I vessilli con la croce uncinata rompono il grigiore del Nurburgring, sta per partire il Gran Premio di Germania, una delle gare clou della stagione: è il 28 luglio 1935, nel pieno della falsa estate tedesca. Malgrado il cielo gonfio di pioggia, duecentomila tifosi assediano il circuito di Adenau, nella Renania Palatinato. Ombrelli, salsicce, birra e motori. Una scampagnata a caccia di un improbabile sole e di forti emozioni. Le pendici boscose dell'Eifel sono coperte da una folla rumorosa venuta ad assistere al grande scontro fra i bolidi color agento della Mercedes e dell'Auto Union.
Tedeschi contro italiani
I due squadroni tedeschi sono pronti a una battaglia feroce: la Mercedes con Caracciola, Fagioli, Lang, von Brauchitsch e Geiger, l'Auto Union con Rosemeyer, Varzi, Stuck e Pietsch. Ci sono anche le Alfa Romeo di Nuvolari, Chiron, Brivio e Balestrero, ma sembrano condannate a fare da comparse. Potenza, tecnica, denaro, prestigio.

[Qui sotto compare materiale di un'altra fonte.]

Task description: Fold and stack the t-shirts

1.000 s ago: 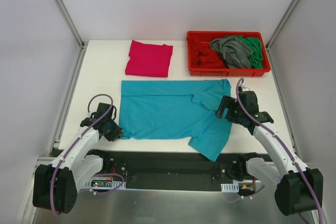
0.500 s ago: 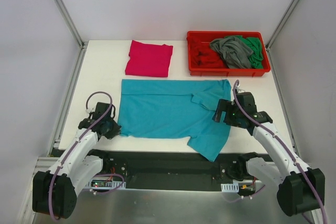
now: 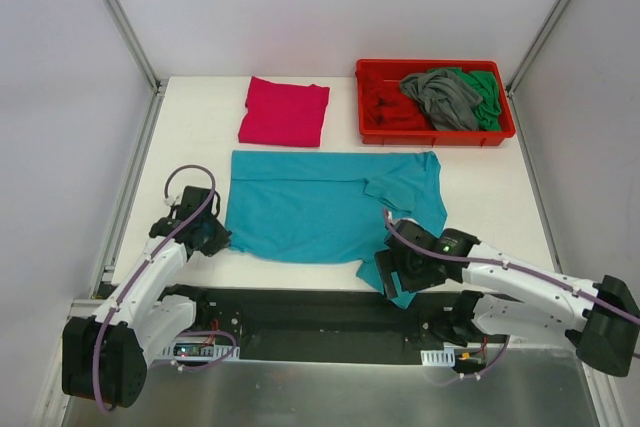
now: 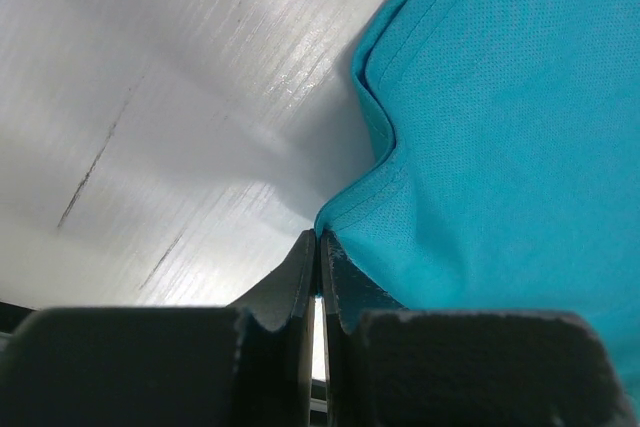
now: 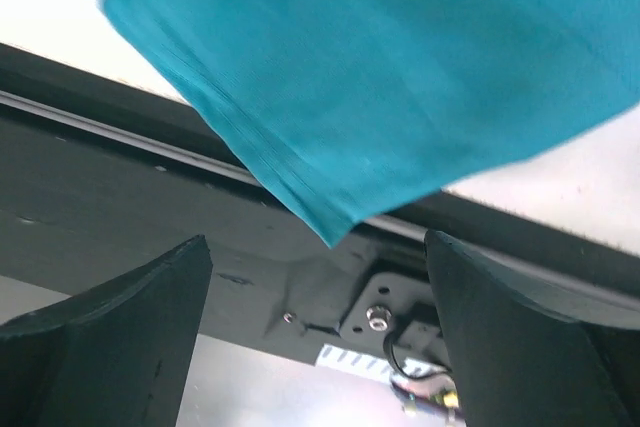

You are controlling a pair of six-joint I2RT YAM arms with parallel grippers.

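Teal t-shirt (image 3: pixel 310 212) lies flat on the surface (image 3: pixel 190 142), left jaws clamped on its lower-left corner, right jaws wide apart by the bottom-centre sleeve tip.

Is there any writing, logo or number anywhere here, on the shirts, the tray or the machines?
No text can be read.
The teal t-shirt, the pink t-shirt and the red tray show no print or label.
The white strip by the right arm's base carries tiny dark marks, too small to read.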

La Germania ha investito molto sulle 8 cilindri Mercedes e sulle 16 cilindri Auto Union di Ferdinand Porsche e ora sta raccogliendo i frutti. «Nuvolari ha solo un glorioso passato - dice Neubauer, l'arrogante capo della Mercedes - Il presente e il futuro appartengono ai piloti del Fuehrer».
La vecchia Alfa P.3
Quel giorno, sul circuito maledetto segnato da tante croci, l'Alfa schiera la vecchia P3 dell'ingegner Vittorio Jano, una 3.000 a 8 cilindri, con 225 cavalli contro i 500 dei bolidi d'argento. I tedeschi sono più forti. Usano materiali nuovi, sprigionano potenze spaventose. Ma Nuvolari non ci sta: è malandato in salute, cammina zoppicando, ha il corpo in cui ogni ferita è un ricordo, ha vinto tutto ma non è appagato. Indossa l'inseparabile polo gialla con le iniziali, pantaloni azzurri, la tartaruga d'oro portafortuna dono di D'Annunzio, il nastro tricolore al collo e vuol dimostrare, ancora una volta, di poter fare la differenza, di non essere al tramonto: di essere ancora il numero uno.
Il capolavoro del "Nivola"
Il Nurburgring, circuito tortuoso e difficile, è tagliato su misura per lui. Le curve, da sempre, sono sue alleate, sue complici: all'Eifel sono 174 e possono annullare i cavalli di differenza fra l'Alfa e i bolidi tedeschi. La mattina della gara il "Nivola" dice: «Oggi me lo sento, vinco io, trovate una bella bandiera tricolore». Sarà di parola. Tra i pini fasciati di nebbia del circuito più infernale del mondo, Nuvolari compie il suo capolavoro. Resiste al ritmo vertiginoso dei tedeschi e viene fuori alla distanza. All'ultimo giro supera von Brauchitsch e vince di forza.
La leggenda
Quel giorno, nell'urlo lacerante dei motori, sulla pista buia che taglia i monti, Nuvolari innesta la marcia della leggenda. Uomo e campione del suo tempo, nazionalista con un timbro di audacia dannunziana, arruolato d'autorità nella legione fascista dei miti, corteggiato dalle dame di cuori più titolate d'Italia, diventa l'emblema sportivo di un Paese che si appresta, sulle ali della presunzione, a conquistare un impero.